BRAVO uses IGV.js to visualize raw sequenced from up to 10 random alternate allele carriers. To enable this visualization BRAVO uses a pre-computed combined CRAM file with all reads from the carriers. We recommend to prepare a separate combined CRAM for each chromosome. The following steps describe hot to prepare the combined CRAM file:

  1. In this step, for each variant you will extract IDs for 5 random heterozygous and 5 random homozygous alternate allele carriers from your original VCF file with genotypes. (optional) To speed-up the process, split each chromosome into chunks.

    RandomHetHom -k 5 -e 1987 --i [input vcf.gz] -s [samples file] -r [CHR:START-END] -o [output carriers_ids.vcf.gz]

    The value 1987 is a random seed, which you may want to change.

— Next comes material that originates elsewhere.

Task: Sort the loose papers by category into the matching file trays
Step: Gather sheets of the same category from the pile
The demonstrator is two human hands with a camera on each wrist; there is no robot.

  2. Prepare a text file (e.g. samples.txt) which lists BAM/CRAM file path for each sample:

    SAMPLEID1    /drive1/batch1/sampleid1.bam
SAMPLEID2    /drive1/batch1/sampleid2.bam
SAMPLEID3    /drive1/batch2/sampleid3.bam
...

  3. In this step, you will create a combined CRAM file, by extracting all carriers' reads that overlap +/-100bp window around each variant.

    python prepare_sequences.py cram -i [carriers_ids.vcf.gz] -c samples.txt -w 100 -o [output combined.cram]

Note: sample IDs and read names in the combined CRAM files will be anonymized.